*Exercise description:*
Reproduce exactly, and only, the lines below from the one containing "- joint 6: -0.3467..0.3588" through the one containing "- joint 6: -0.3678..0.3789".

-*-*-

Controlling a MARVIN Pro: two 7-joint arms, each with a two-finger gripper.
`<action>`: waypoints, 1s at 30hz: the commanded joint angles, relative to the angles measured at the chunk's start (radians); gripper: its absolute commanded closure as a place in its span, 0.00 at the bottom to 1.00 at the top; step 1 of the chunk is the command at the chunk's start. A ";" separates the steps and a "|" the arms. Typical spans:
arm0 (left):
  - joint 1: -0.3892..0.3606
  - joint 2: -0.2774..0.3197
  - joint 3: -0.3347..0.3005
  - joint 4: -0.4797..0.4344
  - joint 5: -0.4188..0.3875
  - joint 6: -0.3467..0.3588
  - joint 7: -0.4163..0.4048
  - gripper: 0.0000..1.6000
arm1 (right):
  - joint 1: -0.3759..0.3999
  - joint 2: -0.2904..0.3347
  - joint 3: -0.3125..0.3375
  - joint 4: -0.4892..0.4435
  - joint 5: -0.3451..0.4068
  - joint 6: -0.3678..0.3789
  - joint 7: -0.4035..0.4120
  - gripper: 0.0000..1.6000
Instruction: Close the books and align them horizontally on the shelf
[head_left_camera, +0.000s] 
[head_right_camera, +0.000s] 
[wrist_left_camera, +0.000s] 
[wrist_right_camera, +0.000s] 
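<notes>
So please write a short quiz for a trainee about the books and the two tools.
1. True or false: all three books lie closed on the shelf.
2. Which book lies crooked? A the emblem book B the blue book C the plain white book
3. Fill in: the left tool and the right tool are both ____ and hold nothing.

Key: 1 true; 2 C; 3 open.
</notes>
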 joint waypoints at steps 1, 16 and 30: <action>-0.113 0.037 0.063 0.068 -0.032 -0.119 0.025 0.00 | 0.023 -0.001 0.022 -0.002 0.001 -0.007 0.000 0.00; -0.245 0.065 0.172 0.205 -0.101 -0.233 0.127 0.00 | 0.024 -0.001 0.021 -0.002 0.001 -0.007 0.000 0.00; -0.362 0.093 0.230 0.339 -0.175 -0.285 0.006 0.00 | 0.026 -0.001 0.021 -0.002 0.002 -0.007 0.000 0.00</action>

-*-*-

*Worked solution:*
  - joint 6: -0.3467..0.3588
  - joint 7: -0.4163..0.4048
  - gripper: 0.0000..1.6000
arm1 (right):
  - joint 1: -0.3759..0.3999
  - joint 2: -0.2904..0.3347
  - joint 3: -0.3125..0.3375
  - joint 4: -0.4892..0.4435
  - joint 5: -0.3451..0.4068
  - joint 6: -0.3678..0.3789

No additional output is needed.